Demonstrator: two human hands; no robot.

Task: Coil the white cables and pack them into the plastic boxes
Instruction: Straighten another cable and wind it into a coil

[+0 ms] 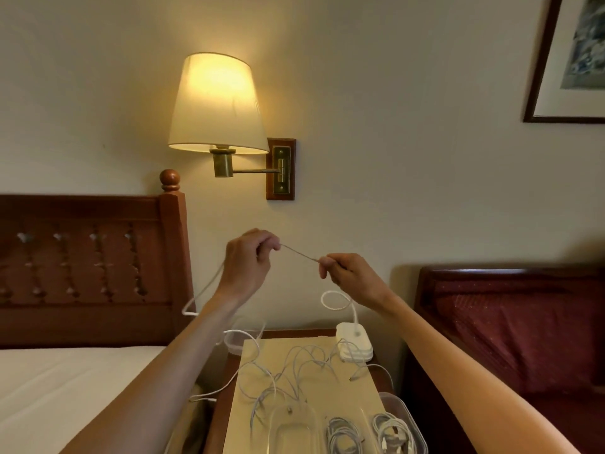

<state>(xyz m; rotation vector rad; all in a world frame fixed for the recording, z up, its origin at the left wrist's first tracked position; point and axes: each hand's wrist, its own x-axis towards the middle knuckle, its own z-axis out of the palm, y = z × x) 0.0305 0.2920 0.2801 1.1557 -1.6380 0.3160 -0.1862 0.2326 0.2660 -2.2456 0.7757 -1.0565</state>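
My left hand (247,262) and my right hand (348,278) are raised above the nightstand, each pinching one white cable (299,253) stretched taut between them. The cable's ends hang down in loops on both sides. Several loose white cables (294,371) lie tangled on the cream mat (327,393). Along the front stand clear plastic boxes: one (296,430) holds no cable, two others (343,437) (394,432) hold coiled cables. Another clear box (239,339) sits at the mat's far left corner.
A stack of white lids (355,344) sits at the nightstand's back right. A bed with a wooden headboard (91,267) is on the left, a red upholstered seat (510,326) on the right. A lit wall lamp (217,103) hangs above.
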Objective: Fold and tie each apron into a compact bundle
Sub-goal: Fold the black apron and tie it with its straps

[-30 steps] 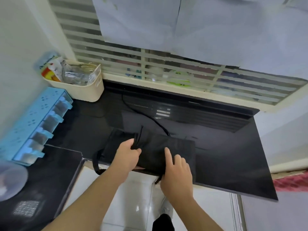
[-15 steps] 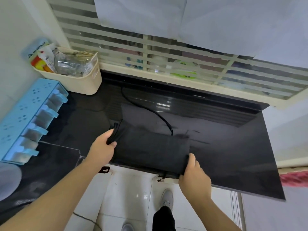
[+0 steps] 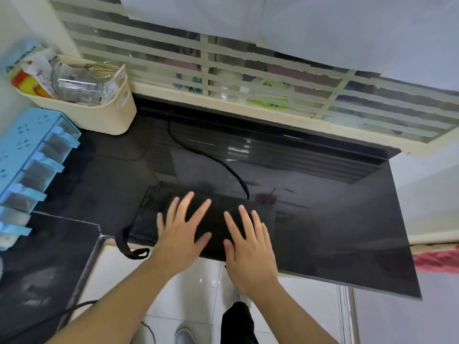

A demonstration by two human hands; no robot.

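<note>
A black apron (image 3: pixel 216 214), folded into a flat rectangle, lies near the front edge of the black counter (image 3: pixel 335 232). My left hand (image 3: pixel 182 232) presses flat on its left half with fingers spread. Just right of it, my right hand (image 3: pixel 248 242) lies flat on the apron's right half, fingers straight. One black strap (image 3: pixel 211 157) trails from the apron's far right corner toward the back of the counter. Another strap loop (image 3: pixel 129 249) hangs over the counter's front edge at the left.
A cream basket (image 3: pixel 99 115) with packets and a glass jar stands at the back left. A blue drawer organiser (image 3: pixel 32 155) lines the left wall. A slatted window runs along the back. White floor tiles and my shoes show below the counter edge.
Both hands let go of the apron's left and right ends and moved onto its top, now lying flat with fingers spread. The apron lies flatter.
</note>
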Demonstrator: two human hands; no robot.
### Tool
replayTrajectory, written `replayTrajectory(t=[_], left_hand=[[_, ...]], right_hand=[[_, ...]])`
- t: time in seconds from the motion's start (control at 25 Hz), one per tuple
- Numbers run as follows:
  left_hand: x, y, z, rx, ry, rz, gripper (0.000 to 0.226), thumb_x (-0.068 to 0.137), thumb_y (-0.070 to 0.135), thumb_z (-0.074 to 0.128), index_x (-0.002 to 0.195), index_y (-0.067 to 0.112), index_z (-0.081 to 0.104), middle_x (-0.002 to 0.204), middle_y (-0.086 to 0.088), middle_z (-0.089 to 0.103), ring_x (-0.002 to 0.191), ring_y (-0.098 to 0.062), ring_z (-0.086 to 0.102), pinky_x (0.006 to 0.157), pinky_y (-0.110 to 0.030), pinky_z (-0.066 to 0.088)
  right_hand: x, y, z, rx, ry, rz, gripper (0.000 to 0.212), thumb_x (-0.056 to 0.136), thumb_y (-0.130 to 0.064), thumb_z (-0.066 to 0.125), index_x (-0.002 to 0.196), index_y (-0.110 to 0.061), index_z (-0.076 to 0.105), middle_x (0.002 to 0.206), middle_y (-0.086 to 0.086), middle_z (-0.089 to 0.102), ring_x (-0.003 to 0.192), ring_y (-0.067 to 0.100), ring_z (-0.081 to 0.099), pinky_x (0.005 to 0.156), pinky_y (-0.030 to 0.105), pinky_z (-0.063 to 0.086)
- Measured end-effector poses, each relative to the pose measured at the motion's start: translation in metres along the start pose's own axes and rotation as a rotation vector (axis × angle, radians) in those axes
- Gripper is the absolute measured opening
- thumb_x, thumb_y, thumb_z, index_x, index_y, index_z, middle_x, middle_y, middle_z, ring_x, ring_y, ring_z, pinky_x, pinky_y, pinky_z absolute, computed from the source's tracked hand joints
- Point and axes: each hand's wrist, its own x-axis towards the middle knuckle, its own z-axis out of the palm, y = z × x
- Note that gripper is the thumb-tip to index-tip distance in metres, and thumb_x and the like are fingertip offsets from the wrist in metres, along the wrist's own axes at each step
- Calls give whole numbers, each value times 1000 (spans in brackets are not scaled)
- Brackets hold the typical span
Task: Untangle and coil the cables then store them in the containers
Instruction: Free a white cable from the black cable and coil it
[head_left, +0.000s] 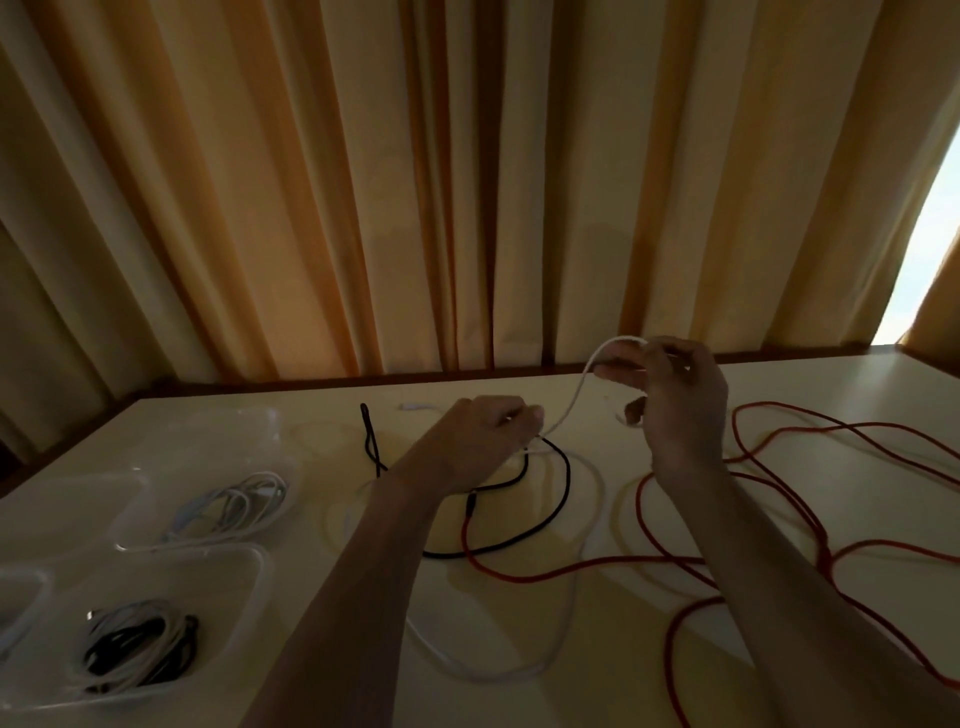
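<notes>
A white cable (571, 405) arcs between both hands above the table. My right hand (675, 405) holds its upper loop raised near the table's far edge, fingers curled round it. My left hand (483, 431) pinches the same cable lower down, over a black cable (550, 499) that lies in a loop on the table. More of the white cable trails toward me across the table. A long red cable (779, 525) sprawls in wide loops over the right half. Clear plastic containers sit at the left: one (156, 452) holds a coiled white cable, a nearer one (249, 582) holds coiled black and white cables.
Another clear container (52, 509) stands at the far left, and the edge of one more (21, 603) shows at the left border. Orange curtains (415, 182) hang behind the pale table (519, 613). A bright window gap shows at the upper right.
</notes>
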Motion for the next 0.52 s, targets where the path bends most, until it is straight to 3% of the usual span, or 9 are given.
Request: replayTrajectory(t=[0.08,0.2,0.28,0.4,0.52], left_hand=[[2,-2,6,66,-70,-59,47,107,49,44,89,10,63,70,0,57,61,-10,50,60,-31,37],[11,-5,19,54,17,-156,48,108,51,38,100,8,60,83,-8,63,75,-23,58,69,-36,43],[16,-7,24,-244,65,-214,51,104,60,37,95,14,57,82,-5,59,75,-23,55,76,-40,44],[19,-10,25,-831,124,-257,63,103,69,28,93,13,53,69,1,45,60,-13,38,59,-30,32],[15,-9,20,-1049,204,-251,57,105,63,31,103,10,53,69,-1,46,60,-13,38,63,-33,31]], right_hand=[[-4,-11,1,222,-70,81,13,103,-11,57,116,-9,54,101,9,80,93,25,79,55,31,53],[-7,-21,2,385,-283,146,7,102,-10,56,103,-17,59,114,11,78,107,26,75,65,32,56],[-9,-22,3,406,-469,167,12,101,-10,53,96,-18,60,120,15,75,107,32,74,58,31,52],[-19,-19,6,326,-739,139,6,98,-8,51,95,-11,55,122,22,73,96,36,74,48,29,41],[-23,-16,5,95,-921,45,3,99,-5,52,99,-6,54,117,23,74,89,41,73,47,30,32]])
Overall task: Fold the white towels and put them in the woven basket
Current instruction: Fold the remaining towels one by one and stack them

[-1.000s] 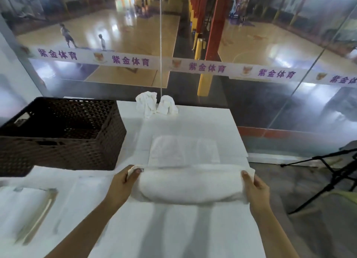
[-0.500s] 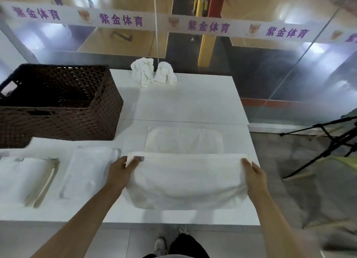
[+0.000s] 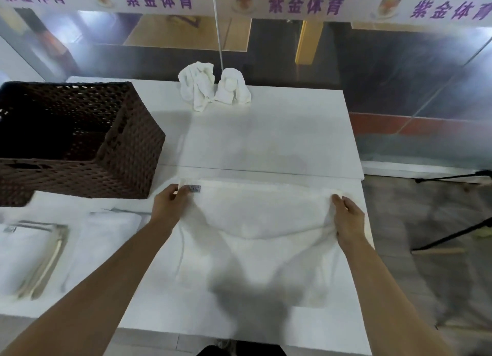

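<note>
Two bare forearms with no sleeves, left hand (image 3: 170,205) and right hand (image 3: 347,217) ungloved, no rings

white towel (image 3: 255,222), dark brown open-weave basket (image 3: 127,153), white table (image 3: 279,137), purple-lettered white banner (image 3: 306,5)

My left hand (image 3: 170,204) covers the far left corner of the white towel (image 3: 261,222), and the small label (image 3: 193,188) beside my fingers is too small to read. My right hand (image 3: 347,217) hides the fold bunched under its grip. The woven basket (image 3: 127,153) is cut off by the picture's left edge, its inside too dark to make out. The folded towels (image 3: 29,254) at the table's (image 3: 279,137) left edge are cut off too. The floor (image 3: 439,275) is blurred.
</note>
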`<state>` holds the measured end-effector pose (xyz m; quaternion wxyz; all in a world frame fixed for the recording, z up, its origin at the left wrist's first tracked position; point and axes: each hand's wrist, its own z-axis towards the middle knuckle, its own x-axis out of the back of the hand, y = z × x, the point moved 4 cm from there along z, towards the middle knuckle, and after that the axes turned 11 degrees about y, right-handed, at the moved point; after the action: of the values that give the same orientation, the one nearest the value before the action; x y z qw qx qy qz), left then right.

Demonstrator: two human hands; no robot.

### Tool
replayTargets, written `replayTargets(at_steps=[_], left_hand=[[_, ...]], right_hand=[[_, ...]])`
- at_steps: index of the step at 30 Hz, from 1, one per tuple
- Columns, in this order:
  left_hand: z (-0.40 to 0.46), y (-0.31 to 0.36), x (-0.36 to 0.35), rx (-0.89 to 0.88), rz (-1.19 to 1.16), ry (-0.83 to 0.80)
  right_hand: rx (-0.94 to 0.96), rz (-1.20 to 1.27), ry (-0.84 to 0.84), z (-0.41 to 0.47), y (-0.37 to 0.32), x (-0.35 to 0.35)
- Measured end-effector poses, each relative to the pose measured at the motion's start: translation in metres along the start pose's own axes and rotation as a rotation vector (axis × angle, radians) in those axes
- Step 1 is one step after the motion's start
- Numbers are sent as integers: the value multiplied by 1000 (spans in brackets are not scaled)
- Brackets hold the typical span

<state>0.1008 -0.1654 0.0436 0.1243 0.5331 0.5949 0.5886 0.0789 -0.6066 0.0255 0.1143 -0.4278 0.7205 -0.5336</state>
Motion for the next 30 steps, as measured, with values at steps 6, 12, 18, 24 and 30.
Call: replayTargets(at_steps=[6,12,18,24,30], left_hand=[[44,-8,-44,33,17,53],[67,-27,-75,38,40,58],[63,-50,-74,4,210,34],[3,-104,-69,-213,522,-254],[-59,-166,-41,-420,833,-379]], right_hand=[[-21,-98,-14,52,11,-36],[-37,-165,-26,80,26,-52],[12,-297,-7,85,39,-55],[34,-533,-100,55,83,-44],[144,-732,-135,-6,133,-7]])
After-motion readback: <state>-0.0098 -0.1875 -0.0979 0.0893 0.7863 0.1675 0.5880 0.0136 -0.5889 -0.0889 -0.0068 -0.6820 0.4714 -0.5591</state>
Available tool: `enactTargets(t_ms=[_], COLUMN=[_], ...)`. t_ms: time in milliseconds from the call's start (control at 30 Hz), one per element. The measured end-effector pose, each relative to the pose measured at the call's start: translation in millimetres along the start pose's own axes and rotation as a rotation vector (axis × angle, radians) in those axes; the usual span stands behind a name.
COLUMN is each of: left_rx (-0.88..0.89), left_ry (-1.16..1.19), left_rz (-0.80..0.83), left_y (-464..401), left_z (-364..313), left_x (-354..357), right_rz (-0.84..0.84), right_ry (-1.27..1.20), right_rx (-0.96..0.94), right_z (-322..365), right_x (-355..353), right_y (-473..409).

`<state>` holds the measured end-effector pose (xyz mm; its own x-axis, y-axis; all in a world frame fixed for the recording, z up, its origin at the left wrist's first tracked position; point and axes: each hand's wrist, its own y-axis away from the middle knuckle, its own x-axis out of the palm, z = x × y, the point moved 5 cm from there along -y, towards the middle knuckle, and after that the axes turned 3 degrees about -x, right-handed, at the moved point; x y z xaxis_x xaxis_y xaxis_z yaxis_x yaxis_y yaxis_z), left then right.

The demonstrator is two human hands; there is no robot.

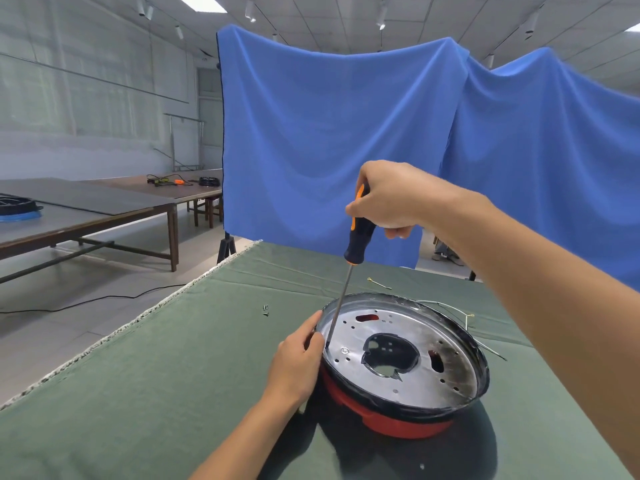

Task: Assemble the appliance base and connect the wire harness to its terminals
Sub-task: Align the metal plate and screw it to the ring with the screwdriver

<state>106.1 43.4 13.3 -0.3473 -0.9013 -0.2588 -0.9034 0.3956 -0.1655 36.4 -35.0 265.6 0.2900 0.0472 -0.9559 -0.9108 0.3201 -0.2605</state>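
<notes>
Right hand grips screwdriver — base red-rimmed.

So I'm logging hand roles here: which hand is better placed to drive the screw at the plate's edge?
Right. The right hand already grips the screwdriver, whose tip sits at the near-left edge of the metal plate. The left hand steadies the rim there and holds no tool.

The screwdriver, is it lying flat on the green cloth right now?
No, the right hand holds the screwdriver nearly upright, its tip down at the left edge of the silver plate.
</notes>
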Motion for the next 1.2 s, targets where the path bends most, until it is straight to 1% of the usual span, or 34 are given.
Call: enactTargets(t_ms=[100, 167, 233, 300, 333, 400, 467, 500, 533, 633, 667, 733, 800, 867, 900, 933, 1000, 1033, 1067, 1100, 1200], left_rx=[0.002, -0.001, -0.002, 0.005, 0.009, 0.015, 0.017, 0.019, 0.022, 0.023, 0.023, 0.026, 0.027, 0.026, 0.029, 0.030, 0.027, 0.023, 0.023, 0.023, 0.022], left_ry=[-0.009, -0.006, -0.009, -0.029, -0.038, -0.045, -0.052, -0.056, -0.058, -0.044, -0.040, -0.043, -0.044, -0.044, -0.046, -0.045, -0.038, -0.034, -0.034, -0.035, -0.034], left_rz=[0.002, 0.006, 0.003, 0.003, 0.004, 0.003, 0.005, 0.007, 0.009, 0.014, 0.013, 0.010, 0.010, 0.016, 0.018, 0.015, 0.008, 0.011, 0.016, 0.019, 0.021], left_y=[1.5, 1.2, -0.6, -1.1, -0.8, -1.4, -1.8, -1.6, -1.8, -2.5, -2.1, -1.6, -0.8, 0.3, 0.1, -0.3, -0.5, 0.1, 0.3, 0.2, 1.5], left_z=[1.3, 1.7, 2.9, 2.8, 2.2, 3.1, 3.3, 2.8, 2.2, 2.7, 2.3, 1.8, 2.2, 1.3, 0.9, 0.6, -0.4, -1.1, -1.2, -0.6, -1.2], left_x=[0.1, -0.2, -0.3, -0.4, -0.8, -1.3, -0.4, -0.3, -0.3, -0.5, -0.6, -0.4, -0.6, -1.1, -1.2, -1.2, -1.1, -1.1, -0.8, -0.8, -0.1], right_rz=[-0.145, -0.201, -0.093, 0.031, 0.036, -0.064, -0.204, -0.236, -0.213, 0.035, 0.053, -0.034, -0.169, -0.259, -0.258, -0.211, -0.047, 0.001, 0.002, -0.035, -0.227], right_ry=[0.169, 0.186, 0.126, 0.002, -0.038, -0.002, 0.138, 0.179, 0.181, -0.050, -0.094, -0.038, 0.125, 0.201, 0.195, 0.165, 0.033, -0.035, -0.061, -0.040, 0.201], right_rx=[-0.005, -0.008, -0.006, -0.003, -0.006, -0.007, 0.004, 0.010, 0.006, 0.001, -0.004, -0.019, 0.000, 0.028, 0.042, 0.045, 0.038, 0.033, 0.024, 0.017, 0.023], right_z=[4.4, 8.2, 13.1, 16.3, 17.2, 16.4, 13.8, 13.2, 13.9, 17.5, 17.9, 16.8, 14.5, 11.6, 9.9, 8.9, 8.4, 8.2, 8.1, 7.7, 5.8], right_x=[-7.6, -4.8, 0.4, 4.8, 4.3, 2.0, -0.5, -1.8, -1.7, 6.1, 7.1, 3.1, -2.4, -2.7, -1.7, -0.3, 4.5, 4.6, 2.5, 0.0, -4.9], right_y=[0.8, 0.4, -1.7, -3.2, -3.5, -3.7, -1.9, -0.8, -1.1, -2.1, -2.0, -2.2, -2.4, -1.0, -0.9, -1.5, -1.9, -1.3, -0.4, -0.3, 2.1])
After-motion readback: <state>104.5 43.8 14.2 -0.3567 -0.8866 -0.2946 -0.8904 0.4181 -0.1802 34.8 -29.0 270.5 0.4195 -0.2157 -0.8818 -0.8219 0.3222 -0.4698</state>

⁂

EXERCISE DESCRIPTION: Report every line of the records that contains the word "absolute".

SOLUTION TO THE EXERCISE:
- Gripper is the absolute measured opening
- thumb_x, thumb_y, thumb_z, index_x, index_y, index_z, middle_x, middle_y, middle_z, ring_x, ring_y, ring_z, pinky_x, pinky_y, pinky_z absolute, computed from the source's tracked hand joints

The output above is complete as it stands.